= Fast user switching =

Feature of multi-user operating systems

Fast user switching is a feature of a multi-user operating system which allows users to switch between user accounts without quitting applications and logging out.

== In Linux ==

The Linux kernel's VT subsystem dates back to 1993 and does not understand the concept of multiple "seats", meaning that of up to 63 VTs, only one VT can be active at any given time. Despite this kernel limitation, multi-seat is supported on Linux. The feature of "fast user switching" has less severe necessities than multi-seat does because the multiple users are not working simultaneously.

The most straight forward solution to elegant multi-seat are kmscon/systemd-consoled in combination with systemd-logind. The available desktop environments such as GNOME or KDE Software Compilation adapt their graphical login and session manager (e.g. GDM, SDDM, LightDM, etc.) to the underneath solution and have to be configured to implement fast user switching that way.

For installations with older environments, the functionality must be enabled in the appropriate configuration files then a hot key sequence such as CTRL-ALT-F8 is pressed. A separate login window will now appear and the second user can log in (or even the first user again). Alternatively, in the default install, new X sessions can be started at will by using different display parameters to have them run in different virtual terminals (e.g. "startx -- :1" or "X :1 -query localhost"). Again, hot key sequences allow the user switching to take place.

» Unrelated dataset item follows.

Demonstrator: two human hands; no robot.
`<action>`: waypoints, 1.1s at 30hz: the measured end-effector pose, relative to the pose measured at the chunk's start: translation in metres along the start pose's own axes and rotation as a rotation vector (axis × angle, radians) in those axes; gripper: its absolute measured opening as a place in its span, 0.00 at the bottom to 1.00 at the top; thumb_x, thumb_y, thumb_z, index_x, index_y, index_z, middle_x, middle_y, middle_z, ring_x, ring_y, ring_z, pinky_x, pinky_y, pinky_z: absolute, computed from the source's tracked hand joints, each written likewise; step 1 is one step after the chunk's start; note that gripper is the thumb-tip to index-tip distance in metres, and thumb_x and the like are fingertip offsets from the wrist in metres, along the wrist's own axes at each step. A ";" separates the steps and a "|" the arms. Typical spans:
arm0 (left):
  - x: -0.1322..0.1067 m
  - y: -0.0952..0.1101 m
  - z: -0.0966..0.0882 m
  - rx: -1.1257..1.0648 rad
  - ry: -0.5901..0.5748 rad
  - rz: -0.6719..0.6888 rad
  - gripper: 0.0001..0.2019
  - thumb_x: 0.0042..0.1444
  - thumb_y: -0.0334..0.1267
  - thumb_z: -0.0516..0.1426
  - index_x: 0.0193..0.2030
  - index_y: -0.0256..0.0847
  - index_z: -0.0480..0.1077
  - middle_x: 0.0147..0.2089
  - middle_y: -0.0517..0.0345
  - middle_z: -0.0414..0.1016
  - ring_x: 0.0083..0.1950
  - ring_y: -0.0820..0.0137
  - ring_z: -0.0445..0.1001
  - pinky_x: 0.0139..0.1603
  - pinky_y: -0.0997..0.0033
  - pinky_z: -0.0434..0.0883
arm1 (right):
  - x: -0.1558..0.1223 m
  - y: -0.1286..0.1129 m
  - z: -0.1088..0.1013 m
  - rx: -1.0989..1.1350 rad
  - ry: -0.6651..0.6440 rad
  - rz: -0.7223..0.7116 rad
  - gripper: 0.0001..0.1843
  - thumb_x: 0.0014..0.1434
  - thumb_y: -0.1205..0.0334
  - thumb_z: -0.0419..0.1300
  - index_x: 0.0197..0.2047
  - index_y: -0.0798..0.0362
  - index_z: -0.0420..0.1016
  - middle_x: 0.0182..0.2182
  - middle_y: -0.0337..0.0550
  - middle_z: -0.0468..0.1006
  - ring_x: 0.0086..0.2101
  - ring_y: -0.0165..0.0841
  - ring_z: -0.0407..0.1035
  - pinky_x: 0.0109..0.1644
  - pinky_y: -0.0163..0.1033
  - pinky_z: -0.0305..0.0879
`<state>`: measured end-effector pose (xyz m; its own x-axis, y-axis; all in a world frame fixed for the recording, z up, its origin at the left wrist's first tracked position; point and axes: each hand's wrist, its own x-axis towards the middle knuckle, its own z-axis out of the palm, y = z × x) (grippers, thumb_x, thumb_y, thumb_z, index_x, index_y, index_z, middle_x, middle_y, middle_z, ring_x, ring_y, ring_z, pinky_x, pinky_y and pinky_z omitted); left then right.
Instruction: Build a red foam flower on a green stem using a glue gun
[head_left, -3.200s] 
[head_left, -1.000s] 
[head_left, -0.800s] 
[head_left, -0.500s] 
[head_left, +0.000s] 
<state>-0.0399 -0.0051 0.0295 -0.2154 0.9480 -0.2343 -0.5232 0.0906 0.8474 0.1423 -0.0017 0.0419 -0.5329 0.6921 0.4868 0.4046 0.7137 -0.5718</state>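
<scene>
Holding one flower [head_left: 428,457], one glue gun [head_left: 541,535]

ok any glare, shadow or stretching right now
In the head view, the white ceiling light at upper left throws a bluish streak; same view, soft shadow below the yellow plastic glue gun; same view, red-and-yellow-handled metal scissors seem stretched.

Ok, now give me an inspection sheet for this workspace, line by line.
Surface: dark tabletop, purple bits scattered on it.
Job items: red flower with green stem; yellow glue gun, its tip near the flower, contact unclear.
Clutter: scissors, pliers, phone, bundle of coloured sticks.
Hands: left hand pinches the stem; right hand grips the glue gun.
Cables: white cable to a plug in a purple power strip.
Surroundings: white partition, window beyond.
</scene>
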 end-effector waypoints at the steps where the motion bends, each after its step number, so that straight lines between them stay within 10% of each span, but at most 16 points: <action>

Fast user switching may potentially introduce various security-related complications, and is handled differently among operating systems, each having its advantages and disadvantages. One possibility, simple and secure, is that only the first user gets ownership of resources. A second option is to grant ownership of resources to each new user. The last one to log in takes ownership. A third is to allow all users access to shared resources. This is easier and more intuitive, but allows (for example) one user to record another user's conversation. In Windows, shared resources, such as sound, are available to all sessions. In Red Hat Linux, the default behavior is to give ownership of "console resources" to the first connected session, but it can share resources among groups of console users or be configured to manage console ownership differently.

== In macOS ==

Fast user switching was introduced in 2003 with Mac OS X Panther.

== In Microsoft Windows ==

Fast user switching in Windows is based on Remote Desktop Services technology. In Windows XP, GINA which is a component of Winlogon, and with which fast user switching interacts, can be programmatically called to automate a fast user switch. A PowerToy known as Super fast user switcher was offered in 2002 by Microsoft. It allowed fast user switching using a keyboard hotkey (Win+Q) (similar to Alt-Tab) without even going to the Welcome screen. It was later made unavailable when the original set of PowerToys was replaced by updated versions, but still works with Windows XP SP3 (32-bit) when running as administrator.

In Windows Vista, GINA is replaced by Credential Providers; however, they do not support programmatic initiation of fast user switching.

In Windows XP, fast user switching was unavailable if the computer is on a Windows Server domain network or if Offline Files was enabled. Windows Vista and later no longer have these restrictions. Fast user switching is also not available on Windows XP if SerialKeys (an accessibility option that allows users to use speech augmentation devices) or Client Services for NetWare are installed.